● **ACTIVITY**: Whenever a line in the entries below contains "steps", copy that line.

● **SUPPLIED RECORDS**:

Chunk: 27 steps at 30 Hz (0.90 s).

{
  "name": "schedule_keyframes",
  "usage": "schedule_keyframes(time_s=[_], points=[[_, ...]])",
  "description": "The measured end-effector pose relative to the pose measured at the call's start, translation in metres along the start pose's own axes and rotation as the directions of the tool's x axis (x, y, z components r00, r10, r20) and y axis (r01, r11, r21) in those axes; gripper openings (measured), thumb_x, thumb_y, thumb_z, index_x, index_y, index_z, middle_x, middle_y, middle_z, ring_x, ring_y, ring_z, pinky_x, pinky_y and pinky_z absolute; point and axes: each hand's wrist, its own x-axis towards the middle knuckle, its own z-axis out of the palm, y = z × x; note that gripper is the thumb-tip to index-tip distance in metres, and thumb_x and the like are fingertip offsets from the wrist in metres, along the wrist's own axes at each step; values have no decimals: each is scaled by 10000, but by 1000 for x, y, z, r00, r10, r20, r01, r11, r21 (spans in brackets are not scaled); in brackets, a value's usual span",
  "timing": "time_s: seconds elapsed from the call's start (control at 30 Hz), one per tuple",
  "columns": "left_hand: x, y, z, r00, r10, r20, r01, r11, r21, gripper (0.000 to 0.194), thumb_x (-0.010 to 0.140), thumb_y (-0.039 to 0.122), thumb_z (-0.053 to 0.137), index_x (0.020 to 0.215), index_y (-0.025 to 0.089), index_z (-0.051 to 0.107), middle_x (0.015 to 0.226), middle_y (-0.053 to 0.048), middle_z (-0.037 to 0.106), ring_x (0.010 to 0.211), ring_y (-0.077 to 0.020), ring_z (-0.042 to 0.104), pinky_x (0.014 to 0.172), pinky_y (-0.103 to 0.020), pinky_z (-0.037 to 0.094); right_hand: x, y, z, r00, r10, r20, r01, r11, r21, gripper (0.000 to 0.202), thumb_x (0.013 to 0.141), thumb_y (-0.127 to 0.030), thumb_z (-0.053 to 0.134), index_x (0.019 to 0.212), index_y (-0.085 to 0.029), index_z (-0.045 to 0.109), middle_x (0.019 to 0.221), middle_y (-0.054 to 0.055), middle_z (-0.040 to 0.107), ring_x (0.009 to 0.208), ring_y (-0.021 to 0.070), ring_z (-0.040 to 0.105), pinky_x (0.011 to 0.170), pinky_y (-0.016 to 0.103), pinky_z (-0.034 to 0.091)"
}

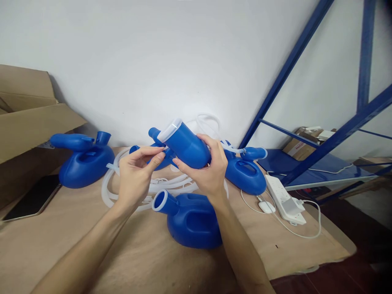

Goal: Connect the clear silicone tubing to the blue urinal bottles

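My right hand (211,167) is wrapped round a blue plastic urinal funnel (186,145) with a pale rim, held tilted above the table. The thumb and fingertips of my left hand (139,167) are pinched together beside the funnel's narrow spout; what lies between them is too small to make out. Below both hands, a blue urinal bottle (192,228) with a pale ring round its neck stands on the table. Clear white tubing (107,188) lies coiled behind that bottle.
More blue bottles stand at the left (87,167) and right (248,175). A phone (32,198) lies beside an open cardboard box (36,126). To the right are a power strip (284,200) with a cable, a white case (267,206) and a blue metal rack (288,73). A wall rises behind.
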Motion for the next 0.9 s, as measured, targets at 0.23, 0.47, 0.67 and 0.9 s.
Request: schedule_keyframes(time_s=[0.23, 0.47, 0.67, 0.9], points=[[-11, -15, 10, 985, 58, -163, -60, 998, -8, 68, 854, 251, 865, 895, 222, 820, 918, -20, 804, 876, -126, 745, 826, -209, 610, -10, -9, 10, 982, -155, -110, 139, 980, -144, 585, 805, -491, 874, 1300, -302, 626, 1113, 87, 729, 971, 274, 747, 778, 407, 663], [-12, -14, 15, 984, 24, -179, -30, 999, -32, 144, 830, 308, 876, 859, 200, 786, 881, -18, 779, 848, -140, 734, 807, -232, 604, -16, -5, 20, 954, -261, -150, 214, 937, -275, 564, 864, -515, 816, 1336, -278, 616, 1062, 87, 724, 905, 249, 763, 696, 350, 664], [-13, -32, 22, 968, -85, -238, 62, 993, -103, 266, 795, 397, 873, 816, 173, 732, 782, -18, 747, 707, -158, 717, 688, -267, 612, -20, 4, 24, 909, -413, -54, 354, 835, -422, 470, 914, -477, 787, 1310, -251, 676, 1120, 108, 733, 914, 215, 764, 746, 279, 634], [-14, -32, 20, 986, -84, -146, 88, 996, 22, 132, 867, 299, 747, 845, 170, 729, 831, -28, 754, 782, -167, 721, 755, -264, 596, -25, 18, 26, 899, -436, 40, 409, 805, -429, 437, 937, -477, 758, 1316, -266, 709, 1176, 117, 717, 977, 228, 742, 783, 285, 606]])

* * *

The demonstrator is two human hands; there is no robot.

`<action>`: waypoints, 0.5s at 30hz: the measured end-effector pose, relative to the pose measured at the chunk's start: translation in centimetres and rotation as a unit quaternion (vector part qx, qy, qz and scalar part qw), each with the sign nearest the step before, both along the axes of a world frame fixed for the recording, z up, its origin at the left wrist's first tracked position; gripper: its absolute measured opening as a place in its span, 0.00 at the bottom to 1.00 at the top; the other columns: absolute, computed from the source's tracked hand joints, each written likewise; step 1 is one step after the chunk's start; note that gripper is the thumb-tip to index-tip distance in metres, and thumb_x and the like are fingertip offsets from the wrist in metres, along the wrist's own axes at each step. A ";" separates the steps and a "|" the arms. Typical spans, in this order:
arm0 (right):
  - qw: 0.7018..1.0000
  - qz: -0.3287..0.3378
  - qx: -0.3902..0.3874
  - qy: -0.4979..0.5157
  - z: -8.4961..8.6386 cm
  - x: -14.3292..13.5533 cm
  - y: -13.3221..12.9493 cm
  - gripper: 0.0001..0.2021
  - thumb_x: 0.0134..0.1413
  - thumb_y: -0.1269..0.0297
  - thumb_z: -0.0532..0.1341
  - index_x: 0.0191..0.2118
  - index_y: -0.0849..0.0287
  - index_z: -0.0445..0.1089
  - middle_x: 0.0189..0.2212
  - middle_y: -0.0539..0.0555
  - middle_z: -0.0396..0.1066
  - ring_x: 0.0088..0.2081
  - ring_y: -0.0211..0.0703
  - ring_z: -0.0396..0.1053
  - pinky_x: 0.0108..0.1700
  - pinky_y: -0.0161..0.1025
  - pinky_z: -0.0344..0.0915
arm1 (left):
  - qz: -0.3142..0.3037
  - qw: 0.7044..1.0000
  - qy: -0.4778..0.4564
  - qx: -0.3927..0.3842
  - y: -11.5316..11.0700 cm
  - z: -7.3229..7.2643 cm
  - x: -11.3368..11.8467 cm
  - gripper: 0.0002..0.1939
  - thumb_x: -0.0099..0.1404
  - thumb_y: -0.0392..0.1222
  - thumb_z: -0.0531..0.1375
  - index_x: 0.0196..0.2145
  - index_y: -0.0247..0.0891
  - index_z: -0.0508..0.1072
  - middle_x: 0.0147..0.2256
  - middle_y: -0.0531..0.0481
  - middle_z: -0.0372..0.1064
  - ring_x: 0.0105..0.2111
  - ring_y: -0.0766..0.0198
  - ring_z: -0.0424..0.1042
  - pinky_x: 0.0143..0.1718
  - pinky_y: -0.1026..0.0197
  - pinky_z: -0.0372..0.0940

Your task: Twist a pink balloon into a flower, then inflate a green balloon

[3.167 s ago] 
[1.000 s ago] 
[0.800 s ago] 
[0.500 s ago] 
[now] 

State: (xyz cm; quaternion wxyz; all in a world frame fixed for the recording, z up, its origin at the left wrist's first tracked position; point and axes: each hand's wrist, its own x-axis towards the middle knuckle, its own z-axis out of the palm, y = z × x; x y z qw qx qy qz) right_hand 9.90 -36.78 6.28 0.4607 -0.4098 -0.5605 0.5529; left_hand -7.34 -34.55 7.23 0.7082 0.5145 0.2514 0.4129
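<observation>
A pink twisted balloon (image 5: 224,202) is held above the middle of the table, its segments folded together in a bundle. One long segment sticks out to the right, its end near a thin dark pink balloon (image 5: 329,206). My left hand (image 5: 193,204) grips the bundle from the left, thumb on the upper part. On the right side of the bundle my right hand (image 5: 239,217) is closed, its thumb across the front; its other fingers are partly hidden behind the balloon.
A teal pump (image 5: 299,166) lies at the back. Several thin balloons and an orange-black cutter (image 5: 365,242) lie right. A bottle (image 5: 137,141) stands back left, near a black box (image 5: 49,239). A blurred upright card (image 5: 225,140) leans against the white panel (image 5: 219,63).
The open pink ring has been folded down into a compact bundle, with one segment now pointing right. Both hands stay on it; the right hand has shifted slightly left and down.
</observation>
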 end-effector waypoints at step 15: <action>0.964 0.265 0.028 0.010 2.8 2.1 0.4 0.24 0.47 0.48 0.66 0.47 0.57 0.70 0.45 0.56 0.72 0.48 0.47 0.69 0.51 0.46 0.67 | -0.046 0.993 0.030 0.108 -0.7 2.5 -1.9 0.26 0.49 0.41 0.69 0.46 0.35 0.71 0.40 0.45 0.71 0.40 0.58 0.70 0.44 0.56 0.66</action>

● **TASK ANSWER**:
Chunk: 27 steps at 30 Hz (0.90 s).
`<action>`: waypoints, 0.5s at 30hz: the measured end-effector pose, relative to the pose measured at the chunk's start: translation in centimetres and rotation as a unit quaternion (vector part qx, qy, qz and scalar part qw), each with the sign nearest the step before, both along the axes of a world frame fixed for the recording, z up, its origin at the left wrist's first tracked position; gripper: its absolute measured opening as a place in its span, 0.00 at the bottom to 1.00 at the top; the other columns: absolute, computed from the source's tracked hand joints, each written likewise; step 1 is one step after the chunk's start; note that gripper is the thumb-tip to index-tip distance in metres, and thumb_x and the like are fingertip offsets from the wrist in metres, along the wrist's own axes at each step. A ";" separates the steps and a "|" the arms. Typical spans, in this order:

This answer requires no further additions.